The reliability of the Brief PRHDS was assessed based on internal consistency, calculating Cronbach’s alpha (1971), McDonald’s omega (1999), and the item’s inter-correlation coefficients. Cronbach’s alpha and McDonald’s omega above 0.60 are acceptable, and the item's inter-correlation coefficients higher than 0.30 are adequate [25].

Finally, we investigated the association of the Brief PRHDS scores with sociodemographic variables (i.e., age, gender, education, marital status), health status indicators (i.e., BMI, family history of cardiovascular diseases, hypertension, hypercholesterolemia, and diabetes) and the perceived health measure.

The association between the Brief PRHDS scores and continuous variables (i.e., age, BMI, and perceived health) was evaluated by correlations. Following guidelines by Cohen (1988), we interpreted correlations as measures of effect size. Correlations were considered weak (|0.10| < r < |0.29|), moderate (|0.30| < r < |0.49|), or strong (|0.50| < r < |1|).

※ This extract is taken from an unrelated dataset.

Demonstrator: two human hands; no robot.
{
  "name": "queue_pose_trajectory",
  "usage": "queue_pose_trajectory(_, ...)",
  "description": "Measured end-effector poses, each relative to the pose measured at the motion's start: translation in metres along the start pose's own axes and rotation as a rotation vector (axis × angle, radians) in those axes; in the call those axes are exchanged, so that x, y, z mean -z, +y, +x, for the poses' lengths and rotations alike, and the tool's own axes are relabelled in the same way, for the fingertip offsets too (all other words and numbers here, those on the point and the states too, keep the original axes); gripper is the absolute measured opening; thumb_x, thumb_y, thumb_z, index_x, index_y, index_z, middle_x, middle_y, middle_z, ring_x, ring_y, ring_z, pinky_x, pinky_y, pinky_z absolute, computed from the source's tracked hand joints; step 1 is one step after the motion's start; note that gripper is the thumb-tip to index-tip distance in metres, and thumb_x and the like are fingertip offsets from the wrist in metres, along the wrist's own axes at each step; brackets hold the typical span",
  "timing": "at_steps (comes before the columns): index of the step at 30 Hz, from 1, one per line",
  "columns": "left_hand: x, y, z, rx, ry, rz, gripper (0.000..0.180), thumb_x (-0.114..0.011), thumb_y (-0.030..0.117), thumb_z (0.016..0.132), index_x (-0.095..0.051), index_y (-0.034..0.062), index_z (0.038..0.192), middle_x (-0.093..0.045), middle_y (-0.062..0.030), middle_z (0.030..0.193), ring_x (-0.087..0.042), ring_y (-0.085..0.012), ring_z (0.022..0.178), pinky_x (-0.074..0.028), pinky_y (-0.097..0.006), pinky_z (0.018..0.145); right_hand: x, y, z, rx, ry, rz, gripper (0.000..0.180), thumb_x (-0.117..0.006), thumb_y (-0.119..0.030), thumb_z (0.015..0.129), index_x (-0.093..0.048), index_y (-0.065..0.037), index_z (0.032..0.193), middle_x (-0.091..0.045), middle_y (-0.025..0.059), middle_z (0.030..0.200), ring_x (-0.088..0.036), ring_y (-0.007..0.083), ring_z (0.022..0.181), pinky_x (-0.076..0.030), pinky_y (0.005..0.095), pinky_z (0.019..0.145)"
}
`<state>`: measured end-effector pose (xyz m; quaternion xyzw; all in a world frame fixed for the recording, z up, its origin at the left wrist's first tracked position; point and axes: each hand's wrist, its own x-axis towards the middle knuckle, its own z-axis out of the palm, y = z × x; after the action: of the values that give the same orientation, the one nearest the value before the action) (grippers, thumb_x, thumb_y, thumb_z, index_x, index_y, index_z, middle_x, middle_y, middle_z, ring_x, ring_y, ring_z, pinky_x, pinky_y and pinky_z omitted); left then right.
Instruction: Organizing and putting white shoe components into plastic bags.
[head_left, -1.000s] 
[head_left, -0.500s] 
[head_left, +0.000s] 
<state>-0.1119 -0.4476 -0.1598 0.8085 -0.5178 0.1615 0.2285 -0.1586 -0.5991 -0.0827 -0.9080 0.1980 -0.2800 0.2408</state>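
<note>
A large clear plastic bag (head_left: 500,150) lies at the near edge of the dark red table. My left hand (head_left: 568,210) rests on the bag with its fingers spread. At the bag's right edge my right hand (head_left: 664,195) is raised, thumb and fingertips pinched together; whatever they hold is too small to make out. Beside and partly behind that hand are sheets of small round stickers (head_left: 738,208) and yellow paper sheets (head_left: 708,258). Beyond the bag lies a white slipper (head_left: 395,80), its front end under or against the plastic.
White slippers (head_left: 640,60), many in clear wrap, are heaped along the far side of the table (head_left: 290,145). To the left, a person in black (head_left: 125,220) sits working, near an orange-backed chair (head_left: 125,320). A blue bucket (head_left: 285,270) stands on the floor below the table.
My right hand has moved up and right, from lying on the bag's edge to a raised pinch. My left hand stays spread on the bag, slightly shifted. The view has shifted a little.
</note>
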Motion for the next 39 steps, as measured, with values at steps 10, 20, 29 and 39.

The association between the Brief PRHDS scores and categorical variables (i.e., gender, education, marital status, familiarity with cardiovascular diseases, hypertension, hypercholesterolemia, and diabetes) was evaluated by a series of independent sample t-tests. Assumption checks were performed before each t-test by evaluating skewness and kurtosis to check the normal distribution of the variables and Levene’s test to check the variances' homogeneity. Based on the assumption checks results, t-tests were performed using Welch's Test (unequal variances) or Student’s Test (equal variances).

All statistical tests were two-tailed, and a p ≤ 0.05 was considered statistically significant. Data analyses were performed using the IBM SPSS Statistics for Windows, version 26.0, and Jamovi, version 2.2.5.